Wulfgar ne répondit pas mais il ne voyait pas les choses de cette façon. Il avait deviné qu’elle n’avait jamais imaginé qu’il serait capturé et qu’il lui était apparu comme une solution lointaine et mystérieuse à ses problèmes personnels. Cela pouvait se comprendre, même si ce n’était pas très glorieux.

— Elle doit avoir accouché, à l’heure qu’il est, marmonna-t-il. Je me demande comment elle s’en est sortie quand son entourage s’est rendu compte que l’enfant ne pouvait être de moi.

— En tout cas, je vois d’ici ton sort si tu retournes là-bas pour le découvrir, lâcha Morik, que le ton employé par Wulfgar inquiétait. Tu ne feras pas un pas dans ce village sans être reconnu.

Le géant hocha la tête, d’accord avec ce point de vue, mais sans cesser de sourire, ce qui n’échappa pas à son compagnon.

— Toi, tu pourrais, fit remarquer Wulfgar.

— Si ma route ne me menait pas à Luskan, en effet, répondit Morik, après avoir dévisagé un long moment son ami.

— C’est toi qui décides de ta route, or aucune obligation ne te presse de regagner Luskan au plus vite.

— L’hiver n’est pas encore terminé. Nous avons pris un risque en nous lançant à flanc de colline. Une tempête de neige peut survenir à tout moment et nous ensevelir.

Morik protesta encore un peu mais Wulfgar comprit, au ton de son ami, que ce dernier réfléchissait à sa proposition.

— Les tempêtes de neige ne sont pas si violentes au sud des montagnes, dit-il, ce qui fit ricaner Morik. Tu me rendrais ce dernier service ?

— Pourquoi te soucier d’elle ? Cette femme a failli te faire tuer, d’une façon horrible digne du Carnaval du Prisonnier.

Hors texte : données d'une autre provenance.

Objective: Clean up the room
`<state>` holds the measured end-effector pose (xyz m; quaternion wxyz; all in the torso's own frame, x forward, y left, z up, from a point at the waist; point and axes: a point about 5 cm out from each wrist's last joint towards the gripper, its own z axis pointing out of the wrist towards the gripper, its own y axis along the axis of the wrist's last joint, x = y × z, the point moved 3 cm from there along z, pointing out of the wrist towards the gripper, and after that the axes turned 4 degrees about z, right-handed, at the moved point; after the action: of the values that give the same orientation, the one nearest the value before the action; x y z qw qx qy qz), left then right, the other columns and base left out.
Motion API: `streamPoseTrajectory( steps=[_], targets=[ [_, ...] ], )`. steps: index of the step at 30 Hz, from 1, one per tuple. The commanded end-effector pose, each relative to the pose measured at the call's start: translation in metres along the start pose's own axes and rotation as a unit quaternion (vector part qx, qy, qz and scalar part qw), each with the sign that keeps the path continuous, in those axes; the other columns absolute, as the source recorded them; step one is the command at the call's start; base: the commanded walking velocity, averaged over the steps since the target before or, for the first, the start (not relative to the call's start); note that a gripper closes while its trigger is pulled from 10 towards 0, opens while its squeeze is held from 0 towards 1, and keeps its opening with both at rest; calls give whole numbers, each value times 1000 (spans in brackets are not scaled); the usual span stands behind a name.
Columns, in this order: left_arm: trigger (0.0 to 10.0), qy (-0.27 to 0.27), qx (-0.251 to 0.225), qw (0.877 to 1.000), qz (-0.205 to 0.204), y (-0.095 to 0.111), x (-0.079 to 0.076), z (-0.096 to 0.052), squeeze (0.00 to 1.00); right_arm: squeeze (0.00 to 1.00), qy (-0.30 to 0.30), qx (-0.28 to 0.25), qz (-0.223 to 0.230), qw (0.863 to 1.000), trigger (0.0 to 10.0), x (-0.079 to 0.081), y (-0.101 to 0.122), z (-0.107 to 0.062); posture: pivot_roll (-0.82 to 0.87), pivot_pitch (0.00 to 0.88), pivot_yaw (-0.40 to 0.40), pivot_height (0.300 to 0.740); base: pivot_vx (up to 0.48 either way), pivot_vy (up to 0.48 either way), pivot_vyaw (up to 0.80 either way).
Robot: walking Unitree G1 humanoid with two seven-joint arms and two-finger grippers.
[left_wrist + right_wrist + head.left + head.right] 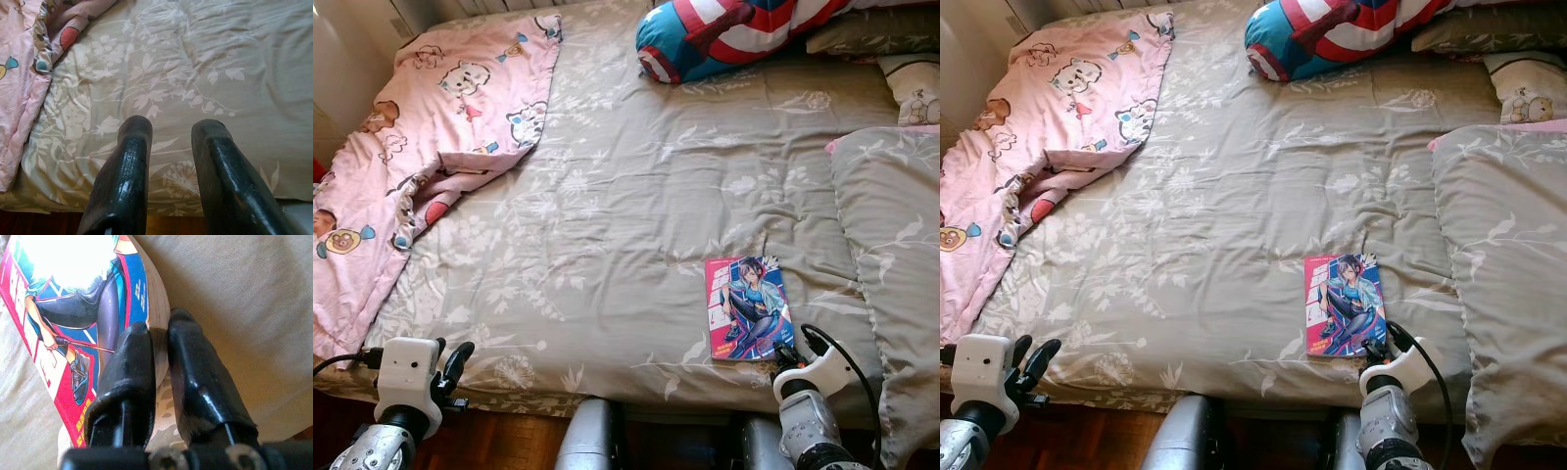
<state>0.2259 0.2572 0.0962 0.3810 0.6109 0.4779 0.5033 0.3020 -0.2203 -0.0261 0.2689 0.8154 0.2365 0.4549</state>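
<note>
A comic book [747, 306] with a red-and-blue cover lies flat on the grey floral duvet [626, 196], near the bed's front edge on the right. My right gripper [781, 354] is at the book's near right corner. In the right wrist view its two black fingers [132, 357] are closed on the book's page edge [157, 298], one resting on the cover and one beside the pages. My left gripper [450, 362] hovers open at the bed's front left edge, with bare duvet [195, 73] between its fingers.
A crumpled pink cartoon blanket [440, 108] covers the bed's left side. A red, white and blue pillow [734, 34] lies at the head, and a grey floral pillow [891, 225] along the right. Wooden floor [509, 441] runs below the bed's edge.
</note>
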Motion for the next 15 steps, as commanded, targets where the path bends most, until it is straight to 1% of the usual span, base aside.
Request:
streamPoseTrajectory(
  steps=[1, 2, 5, 6, 7, 8, 9, 10, 14, 15],
  targets=[
    [10000, 12, 16, 1000, 5, -4, 9, -6, 0, 231, -28, 31, -6, 999, 10000, -15, -18, -7, 302, 278, 158, 646, 0, 0, 0],
    [10000, 12, 16, 1000, 5, -4, 9, -6, 0, 349, -29, 31, -6, 999, 10000, -15, -17, -7, 302, 278, 158, 646, 0, 0, 0],
    [10000, 12, 16, 1000, 5, -3, 9, -6, 0, 345, -33, 28, -6, 999, 10000, -16, -15, -7, 299, 280, 161, 646, 0, 0, 0],
    [10000, 11, 16, 1000, 5, -3, 9, -5, 0, 353, -34, 28, -7, 999, 10000, -16, -14, -7, 299, 280, 161, 646, 0, 0, 0],
    [10000, 11, 16, 1000, 5, -3, 8, -5, 0, 388, -35, 28, -7, 999, 10000, -17, -14, -6, 299, 281, 161, 646, 0, 0, 0],
    [10000, 11, 16, 1000, 5, -3, 8, -5, 0, 388, -35, 28, -7, 999, 10000, -17, -14, -6, 299, 281, 161, 646, 0, 0, 0],
    [10000, 10, 16, 1000, 5, -3, 8, -5, 0, 710, -38, 28, -8, 999, 10000, -18, -13, -6, 297, 280, 161, 646, 0, 0, 0],
    [10000, 10, 16, 1000, 5, -3, 8, -4, 0, 698, -42, 28, -9, 999, 10000, -19, -12, -7, 300, 279, 162, 646, 0, 0, 0],
    [10000, 10, 15, 1000, 5, -3, 8, -4, 0, 706, -45, 27, -9, 999, 10000, -21, -12, -7, 299, 279, 162, 646, 0, 0, 0],
    [10000, 10, 15, 1000, 4, -3, 8, -4, 0, 682, -46, 26, -9, 999, 10000, -21, -12, -7, 295, 277, 162, 646, 0, 0, 0]
  ],
)
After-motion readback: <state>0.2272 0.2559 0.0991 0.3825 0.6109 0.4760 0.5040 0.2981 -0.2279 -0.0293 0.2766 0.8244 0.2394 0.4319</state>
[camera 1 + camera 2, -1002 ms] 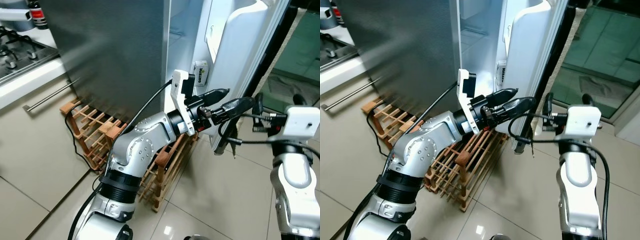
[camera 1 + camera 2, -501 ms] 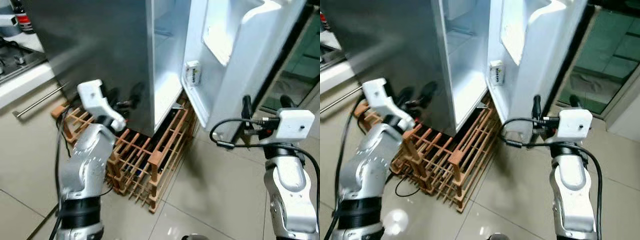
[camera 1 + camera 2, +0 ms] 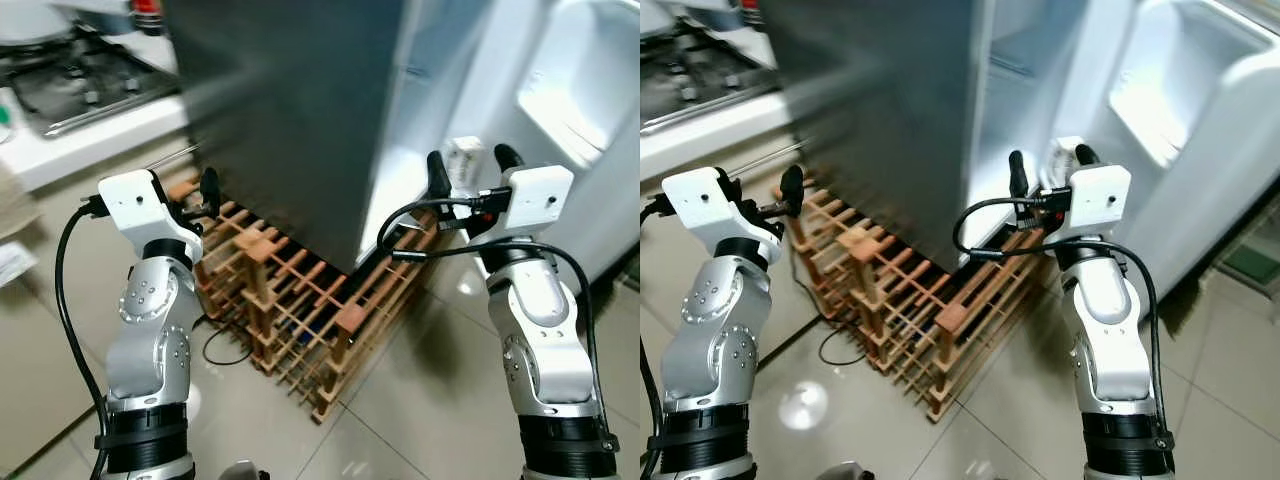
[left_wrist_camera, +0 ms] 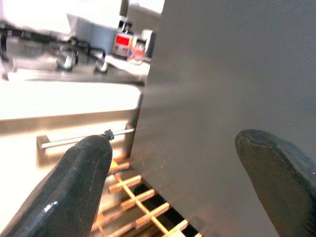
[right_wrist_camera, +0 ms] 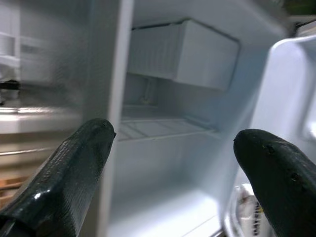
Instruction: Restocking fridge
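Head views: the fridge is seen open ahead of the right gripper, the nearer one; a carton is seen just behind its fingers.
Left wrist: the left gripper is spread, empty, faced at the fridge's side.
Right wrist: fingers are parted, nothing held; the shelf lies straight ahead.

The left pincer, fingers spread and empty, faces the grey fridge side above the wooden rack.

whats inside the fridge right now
Inside the open fridge the right wrist view shows a white box-like compartment up top, a wire shelf below it and a bare white floor. A small carton sits in the door. Higher shelves are out of frame.
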Motion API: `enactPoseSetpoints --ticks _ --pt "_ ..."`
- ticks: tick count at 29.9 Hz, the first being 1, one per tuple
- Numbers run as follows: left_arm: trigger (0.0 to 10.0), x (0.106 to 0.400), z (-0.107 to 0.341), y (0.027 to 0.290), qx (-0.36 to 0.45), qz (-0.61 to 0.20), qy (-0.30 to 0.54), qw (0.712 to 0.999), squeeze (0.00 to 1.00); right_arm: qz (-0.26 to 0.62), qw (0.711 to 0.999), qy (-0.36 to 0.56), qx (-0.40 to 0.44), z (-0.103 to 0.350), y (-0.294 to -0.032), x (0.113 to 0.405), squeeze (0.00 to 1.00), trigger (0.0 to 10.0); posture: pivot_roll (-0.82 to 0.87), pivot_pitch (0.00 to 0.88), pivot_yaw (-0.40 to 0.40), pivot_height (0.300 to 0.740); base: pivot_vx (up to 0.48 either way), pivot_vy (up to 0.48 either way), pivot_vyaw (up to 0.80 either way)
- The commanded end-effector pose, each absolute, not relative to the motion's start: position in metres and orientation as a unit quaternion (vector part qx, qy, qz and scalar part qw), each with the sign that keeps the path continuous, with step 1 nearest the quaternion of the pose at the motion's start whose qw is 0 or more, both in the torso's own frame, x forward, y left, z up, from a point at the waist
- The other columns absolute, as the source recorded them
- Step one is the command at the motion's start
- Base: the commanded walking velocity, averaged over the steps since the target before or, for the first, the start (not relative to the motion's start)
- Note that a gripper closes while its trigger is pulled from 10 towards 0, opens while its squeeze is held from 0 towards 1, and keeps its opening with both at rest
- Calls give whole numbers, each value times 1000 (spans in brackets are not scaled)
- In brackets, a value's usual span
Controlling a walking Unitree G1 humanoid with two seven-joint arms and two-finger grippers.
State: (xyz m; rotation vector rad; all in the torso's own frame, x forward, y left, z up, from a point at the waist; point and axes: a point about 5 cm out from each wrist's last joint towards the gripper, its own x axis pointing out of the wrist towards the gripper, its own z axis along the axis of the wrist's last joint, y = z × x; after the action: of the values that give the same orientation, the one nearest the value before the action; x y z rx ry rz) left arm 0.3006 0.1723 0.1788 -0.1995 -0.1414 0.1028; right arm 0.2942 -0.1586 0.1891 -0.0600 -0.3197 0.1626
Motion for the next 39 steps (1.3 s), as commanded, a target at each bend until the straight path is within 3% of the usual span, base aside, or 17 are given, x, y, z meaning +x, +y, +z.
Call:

Wulfgar haussa les épaules, lui-même pas tout à fait certain de la réponse à cette question, cependant il ne comptait pas changer d’avis.

— Un dernier témoignage de notre amitié, insista-t-il. Nous pourrons ensuite réellement nous séparer, avec l’espoir de nous retrouver un jour.

— C’est surtout une dernière bataille avec moi à tes côtés dont tu as envie, se moqua le voleur, qui ne plaisantait pas tout à fait. Reconnais que tu ne vaux rien au combat sans moi !

Wulfgar ne put faire autrement que de rire, mais il reprit aussitôt après une expression plaintive.

— Bon, allez, avance ! grommela Morik, cédant, comme l’avait imaginé Wulfgar. Je reprendrai le rôle du seigneur Brandebourg. J’espère seulement que Brandebourg n’a pas été associé à ton évasion. Pourvu que Féringal n’ait vu qu’une coïncidence dans le fait que nous soyons tous deux partis le même jour.

— Si je suis pris, je dirai honnêtement au seigneur Féringal que tu n’as joué aucun rôle dans mon évasion, dit Wulfgar, un sourire au coin des lèvres, sous son épaisse barbe hivernale.

— Si tu savais comme cette promesse me rassure…, laissa tomber Morik en poussant son ami vers l’ouest, vers Auckney et les ennuis.